This happened just last week, and it was about damn time. Hemp is a cultivar of the cannabis plant that doesn’t get anyone high. Instead, it has a vast array of industrial uses, from textiles to paper to building materials. It also may be used to source cannabidiol (CBD), which now has federally approved medical applications. The U.S. hemp industry generated $820 million in nationwide sales in 2017, and that was well before the recent federal action. By 2022, that number is expected to approach $2 billion.

  1. The midterms: Michigan, Utah and Missouri forged ahead.

In the 2018 midterm elections, Michigan voters decisively voted to legalize adult use marijuana statewide, with a 56% approval rate. Michigan is the first midwestern state to fully end prohibition, demonstrating that the will to legalize is not confined to “liberal” western or New England states. In Utah and Missouri, the approval of medical marijuana programs was also big news. In fact, it would have been nearly unthinkable for either state to have taken such action just a few years ago. Given these and other developments, we expect more state dominoes to fall in 2019.

  1. State legislatures began looking carefully at legalization.

This is an under-reported but very important development. Historically, state legislatures have lacked the political courage to tackle marijuana legalization (medical or otherwise). Instead, everything was done in “direct democracy” states via ballot initiatives. In January, Vermont broke this barrier, becoming the first state to legalize marijuana use through the legislature. That approach should result in a more orderly roll-out, and give legislators a chance enact policy proactively (i.e., do their jobs), rather than reactively (which, in the cannabis context, often means re-writing ballot provisions down the line). Look for the New York, New Jersey, Illinois, Connecticut, Minnesota and New Mexico legislatures to each take a hard look at legalization in 2019.

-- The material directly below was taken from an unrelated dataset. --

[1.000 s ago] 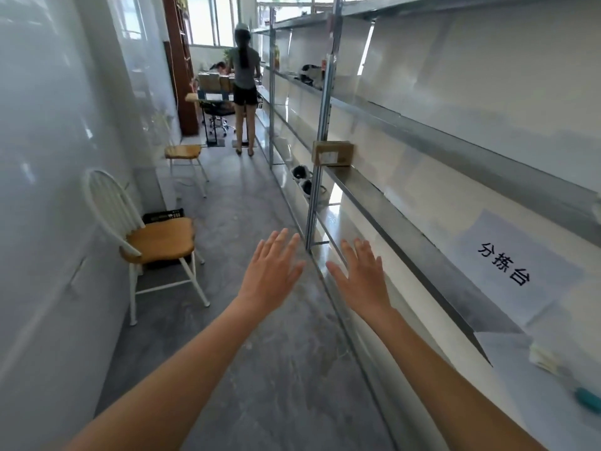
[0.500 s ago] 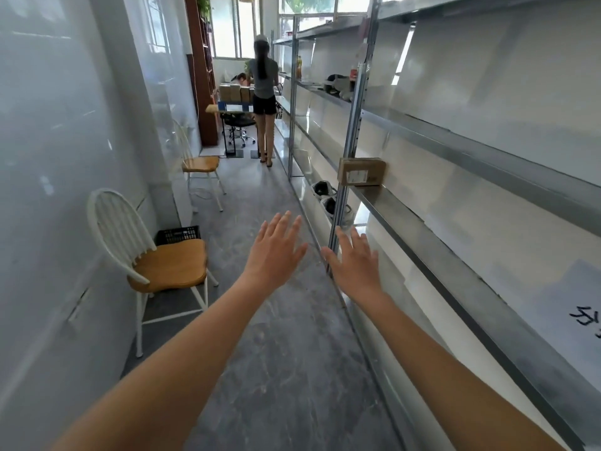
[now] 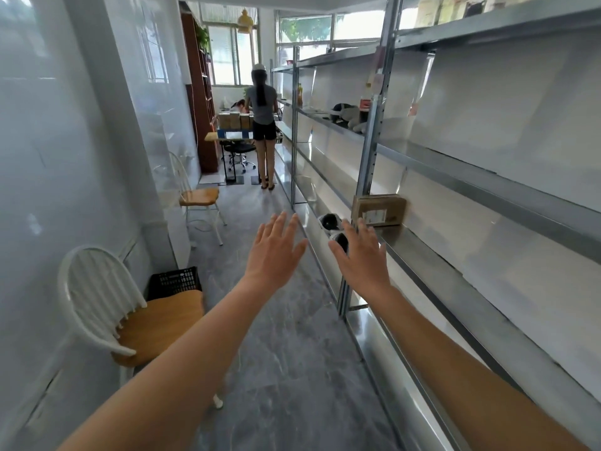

  1. The international community began looking carefully at legalization.

In August, we covered the United Nations’ movement to take a closer look at cannabis prohibition under international law, and the World Health Organization’s (“WHO”) recommendation that CBD no longer be controlled. These developments continued in December, with the WHO declaring that it will make a formal recommendation on the international legal status of cannabis (and not just CBD), next month. Sensible drug policy at the international level will make actions taken in Canada, the U.S. and elsewhere even easier. We are very excited about this overdue development.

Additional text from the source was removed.